## Task goal
Starting with the first line, output the data exactly through to the end.

## Supplied information
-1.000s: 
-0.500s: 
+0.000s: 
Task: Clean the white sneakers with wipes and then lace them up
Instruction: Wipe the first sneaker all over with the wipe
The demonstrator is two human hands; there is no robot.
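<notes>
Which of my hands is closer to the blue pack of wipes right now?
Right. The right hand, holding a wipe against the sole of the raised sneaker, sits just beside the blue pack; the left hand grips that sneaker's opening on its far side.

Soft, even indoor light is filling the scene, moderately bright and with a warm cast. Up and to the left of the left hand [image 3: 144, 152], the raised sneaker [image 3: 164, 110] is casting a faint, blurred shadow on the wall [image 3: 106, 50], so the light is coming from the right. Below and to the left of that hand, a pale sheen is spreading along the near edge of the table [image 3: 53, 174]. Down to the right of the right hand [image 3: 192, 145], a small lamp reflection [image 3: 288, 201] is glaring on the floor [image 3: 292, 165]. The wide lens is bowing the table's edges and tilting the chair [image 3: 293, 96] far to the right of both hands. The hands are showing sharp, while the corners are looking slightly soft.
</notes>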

## Answer for the task
-1.000s: 
-0.500s: 
+0.000s: 
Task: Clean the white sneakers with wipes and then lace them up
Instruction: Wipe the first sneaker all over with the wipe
The demonstrator is two human hands; there is no robot.
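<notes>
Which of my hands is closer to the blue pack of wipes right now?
Right. The right hand, holding a wipe against the sole of the raised sneaker, sits just beside the blue pack; the left hand grips that sneaker's opening on its far side.

Soft, even indoor light is filling the scene, moderately bright and with a warm cast. Up and to the left of the left hand [image 3: 144, 152], the raised sneaker [image 3: 164, 110] is casting a faint, blurred shadow on the wall [image 3: 106, 50], so the light is coming from the right. Below and to the left of that hand, a pale sheen is spreading along the near edge of the table [image 3: 53, 174]. Down to the right of the right hand [image 3: 192, 145], a small lamp reflection [image 3: 288, 201] is glaring on the floor [image 3: 292, 165]. The wide lens is bowing the table's edges and tilting the chair [image 3: 293, 96] far to the right of both hands. The hands are showing sharp, while the corners are looking slightly soft.
</notes>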

The exercise has been answered completely.